The combined business creates a new market leader with operations in multiple markets in the US (~40+ markets) and in Canada across three important business verticals:

  • Clinics: A large and rapidly growing network of clinics providing much-needed mental health services. The network of clinics will act as highly specialized hubs of excellence with several deployed in larger population centers, while others will be deployed more regionally to greatly improve and expand access to mental health services throughout the North American market.
  • International Clinical Research Services: A leading mental health clinical research organization (CRO) providing in-human clinical study services to a growing pipeline of strategic pharmaceutical sponsors and partners looking to develop innovative therapeutic and diagnostic products to secure marketing authorization from FDA and other health regulators.
  • Telehealth: A telehealth platform (KetaMD) designed to expand access to patients virtually in ~40+ US state, extending the operational reach of the clinics within the network, providing services to patients directly in their own home, and multiplying the supply of mental health services available in the market today.

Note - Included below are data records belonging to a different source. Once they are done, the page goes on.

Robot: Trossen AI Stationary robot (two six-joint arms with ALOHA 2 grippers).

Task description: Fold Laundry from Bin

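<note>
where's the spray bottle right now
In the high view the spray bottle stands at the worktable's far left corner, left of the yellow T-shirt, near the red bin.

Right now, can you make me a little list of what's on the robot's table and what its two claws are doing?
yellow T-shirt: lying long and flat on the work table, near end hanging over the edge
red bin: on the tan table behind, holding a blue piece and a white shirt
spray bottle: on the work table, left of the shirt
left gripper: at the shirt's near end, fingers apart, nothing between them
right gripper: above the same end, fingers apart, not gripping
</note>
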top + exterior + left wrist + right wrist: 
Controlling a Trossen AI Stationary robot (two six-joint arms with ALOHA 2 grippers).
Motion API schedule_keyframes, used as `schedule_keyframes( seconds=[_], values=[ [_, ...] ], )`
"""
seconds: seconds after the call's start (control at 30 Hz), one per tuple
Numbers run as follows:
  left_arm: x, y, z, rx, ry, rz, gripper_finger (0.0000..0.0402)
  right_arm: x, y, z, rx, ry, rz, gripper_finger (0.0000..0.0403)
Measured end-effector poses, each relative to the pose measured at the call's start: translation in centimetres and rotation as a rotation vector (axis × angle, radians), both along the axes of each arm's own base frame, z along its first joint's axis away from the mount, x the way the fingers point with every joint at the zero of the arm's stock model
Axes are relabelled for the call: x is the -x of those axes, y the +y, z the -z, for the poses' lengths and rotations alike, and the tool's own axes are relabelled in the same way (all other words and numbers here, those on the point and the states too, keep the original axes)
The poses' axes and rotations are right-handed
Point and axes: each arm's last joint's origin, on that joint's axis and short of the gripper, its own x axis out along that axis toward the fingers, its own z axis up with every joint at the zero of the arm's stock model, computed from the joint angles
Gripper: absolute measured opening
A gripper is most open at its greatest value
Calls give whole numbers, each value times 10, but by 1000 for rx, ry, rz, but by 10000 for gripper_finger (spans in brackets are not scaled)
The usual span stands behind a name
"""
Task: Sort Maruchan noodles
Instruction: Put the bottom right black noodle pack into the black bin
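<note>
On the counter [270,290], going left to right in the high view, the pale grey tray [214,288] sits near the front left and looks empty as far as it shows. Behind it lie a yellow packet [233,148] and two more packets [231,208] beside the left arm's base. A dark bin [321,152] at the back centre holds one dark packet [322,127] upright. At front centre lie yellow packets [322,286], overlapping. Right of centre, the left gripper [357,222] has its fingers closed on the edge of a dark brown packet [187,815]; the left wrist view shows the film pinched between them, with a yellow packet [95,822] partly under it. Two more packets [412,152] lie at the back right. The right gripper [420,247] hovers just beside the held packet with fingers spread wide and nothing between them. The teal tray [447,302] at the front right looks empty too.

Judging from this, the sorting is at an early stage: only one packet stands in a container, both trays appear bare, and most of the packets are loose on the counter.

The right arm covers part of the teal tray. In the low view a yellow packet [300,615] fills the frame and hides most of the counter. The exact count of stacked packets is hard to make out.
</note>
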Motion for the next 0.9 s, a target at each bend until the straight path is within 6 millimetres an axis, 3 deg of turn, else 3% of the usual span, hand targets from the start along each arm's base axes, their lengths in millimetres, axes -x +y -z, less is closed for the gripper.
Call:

Dr. Roger McIntyre, CEO, Braxia Scientific commented, “With a proven track record of execution in the wellness sector spanning nearly three decades, Irwin has established a strong foothold in mental health. Its growing network of US based clinics combined with its experienced team and access to capital, makes Irwin an excellent partner for Braxia. More importantly, we will be able to quickly and better address the unmet need for treatment of millions of people living with mental health disorders across North America.”

Klee Irwin, CEO, Irwin Naturals noted, “We are excited to be building North America’s leading mental health and depression network under the medical expertise of Braxia’s scientific management team, including Dr. McIntyre, the world’s foremost expert in depression and ketamine research. This combination is a major accelerator and differentiator for Irwin’s network of EmergenceTM clinics across the US as we launch clinical research services for large pharma and emerging biotechnology companies and enhance our capacity with telemedicine capabilities. Additionally, we are pleased to continue support Braxia’s growth and access to more attractive financing making this an attractive potential business combination for Braxia shareholders.”

Adam Berk, President, Irwin Naturals said, “This combination will optimize the drive for growth of mental health services, creating a first mover advantage in many important markets in North America, while also expanding innovative drug development research to benefit from economies of scale across the businesses.”

None of the securities to be issued pursuant to the Arrangement Agreement have been or will be registered under the United State Securities Act of 1933, as amended (the “U.S. Securities Act”), or any state securities laws, and any securities issued in the Proposed Transaction are anticipated to be issued in reliance upon available exemptions from such registration requirements pursuant to Section 3(a)(10) of the U.S. Securities Act and applicable exemptions under state securities laws. This press release does not constitute an offer to sell or the solicitation of an offer to buy any securities.